Entre os nomes mencionados no documento, destaca-se o codinome “Barba”, que os investigadores associam ao ex-presidente da Assembleia Legislativa do Rio de Janeiro (Alerj), Rodrigo Bacellar. A lista também faz referência a Thiego Raimundo dos Santos, popularmente conhecido como TH Joias, e até mesmo a um delegado da Polícia Federal, evidenciando um possível envolvimento de figuras públicas em atividades suspeitas. O material foi encontrado em um imóvel localizado na Barra da Tijuca, onde Adilsinho estava ausente no momento da operação, tendo cancelado seu retorno programado para o dia em que os agentes realizaram a apreensão.
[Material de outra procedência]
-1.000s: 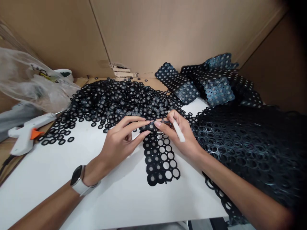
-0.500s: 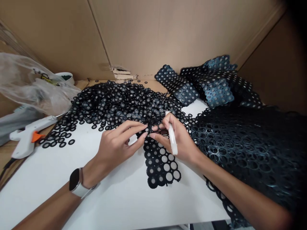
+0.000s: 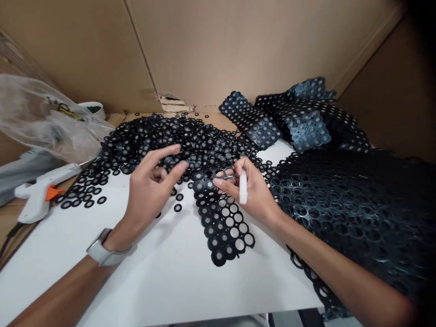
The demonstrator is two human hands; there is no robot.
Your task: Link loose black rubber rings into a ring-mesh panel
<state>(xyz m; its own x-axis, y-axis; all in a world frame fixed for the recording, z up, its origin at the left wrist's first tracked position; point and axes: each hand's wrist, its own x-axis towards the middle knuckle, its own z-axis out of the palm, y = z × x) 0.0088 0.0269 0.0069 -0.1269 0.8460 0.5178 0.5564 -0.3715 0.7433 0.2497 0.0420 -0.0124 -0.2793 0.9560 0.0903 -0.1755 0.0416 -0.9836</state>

Apesar de o Superior Tribunal de Justiça (STJ) ter anulado a denúncia vinculada à Operação Smoke Free, a investigação em si permanece válida, permitindo que a Polícia Federal prosseguisse com suas apurações. Os desdobramentos mais recentes levaram à emissão de três mandados de prisão preventiva e 14 mandados de busca e apreensão. Dentre os alvos, estão o próprio Adilsinho e Rodrigo Bacellar, ambos já detidos, assim como o pastor e empresário Márcio Poncio, preso em um hotel Grand Hyatt, na Barra da Tijuca. O ex-deputado federal Marco Antônio Cabral, filho do ex-governador Sérgio Cabral, também foi alvo de um mandado de busca e apreensão.
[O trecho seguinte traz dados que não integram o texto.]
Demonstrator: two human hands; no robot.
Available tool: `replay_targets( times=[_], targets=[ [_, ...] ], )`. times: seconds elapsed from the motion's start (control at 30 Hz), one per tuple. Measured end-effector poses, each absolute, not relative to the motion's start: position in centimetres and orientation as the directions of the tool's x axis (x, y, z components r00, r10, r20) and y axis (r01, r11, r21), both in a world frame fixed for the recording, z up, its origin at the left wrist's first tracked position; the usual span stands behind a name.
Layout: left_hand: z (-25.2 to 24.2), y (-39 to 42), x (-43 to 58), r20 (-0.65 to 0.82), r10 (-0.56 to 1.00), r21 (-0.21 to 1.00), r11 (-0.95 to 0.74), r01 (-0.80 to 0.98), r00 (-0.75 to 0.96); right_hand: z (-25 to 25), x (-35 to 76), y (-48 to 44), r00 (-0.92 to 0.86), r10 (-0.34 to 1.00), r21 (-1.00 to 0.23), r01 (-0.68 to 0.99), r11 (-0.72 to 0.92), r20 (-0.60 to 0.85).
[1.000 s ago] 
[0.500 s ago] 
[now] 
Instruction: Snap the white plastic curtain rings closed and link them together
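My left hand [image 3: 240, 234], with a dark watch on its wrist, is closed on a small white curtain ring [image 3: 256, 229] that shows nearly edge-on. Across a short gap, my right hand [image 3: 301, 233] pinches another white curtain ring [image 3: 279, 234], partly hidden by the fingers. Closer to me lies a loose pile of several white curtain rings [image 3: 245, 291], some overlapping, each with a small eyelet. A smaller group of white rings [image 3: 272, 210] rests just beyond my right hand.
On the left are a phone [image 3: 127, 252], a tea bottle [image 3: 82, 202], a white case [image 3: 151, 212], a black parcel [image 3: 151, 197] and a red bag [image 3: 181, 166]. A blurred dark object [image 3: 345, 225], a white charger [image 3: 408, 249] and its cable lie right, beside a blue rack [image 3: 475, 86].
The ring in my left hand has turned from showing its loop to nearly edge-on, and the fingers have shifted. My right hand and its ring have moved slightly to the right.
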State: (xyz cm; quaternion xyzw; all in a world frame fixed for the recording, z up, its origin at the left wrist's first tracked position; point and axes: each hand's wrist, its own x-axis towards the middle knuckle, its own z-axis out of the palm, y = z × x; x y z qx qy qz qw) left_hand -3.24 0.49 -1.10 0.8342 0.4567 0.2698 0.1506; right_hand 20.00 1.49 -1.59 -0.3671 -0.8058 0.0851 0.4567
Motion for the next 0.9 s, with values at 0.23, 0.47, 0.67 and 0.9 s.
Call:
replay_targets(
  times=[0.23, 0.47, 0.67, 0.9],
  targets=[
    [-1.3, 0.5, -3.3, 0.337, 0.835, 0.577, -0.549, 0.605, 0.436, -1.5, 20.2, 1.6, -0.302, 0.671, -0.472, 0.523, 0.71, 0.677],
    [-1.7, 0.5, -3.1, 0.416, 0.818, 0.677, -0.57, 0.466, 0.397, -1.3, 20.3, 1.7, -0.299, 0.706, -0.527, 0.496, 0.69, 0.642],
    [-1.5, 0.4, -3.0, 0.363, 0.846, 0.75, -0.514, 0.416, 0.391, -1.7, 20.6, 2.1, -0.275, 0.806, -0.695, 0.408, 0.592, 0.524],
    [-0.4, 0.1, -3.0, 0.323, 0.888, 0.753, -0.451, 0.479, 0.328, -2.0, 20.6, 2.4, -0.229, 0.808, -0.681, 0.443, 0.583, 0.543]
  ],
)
Com este cenário, as repercussões da Operação Unha e Carne prometem adicionar mais capítulos a um enredo complexo de corrupção e crime organizado que assola o estado do Rio de Janeiro. A continuidade das investigações pela Polícia Federal poderá desvelar ainda mais conexões entre o poder político e o crime, desafiando a integridade das instituições públicas.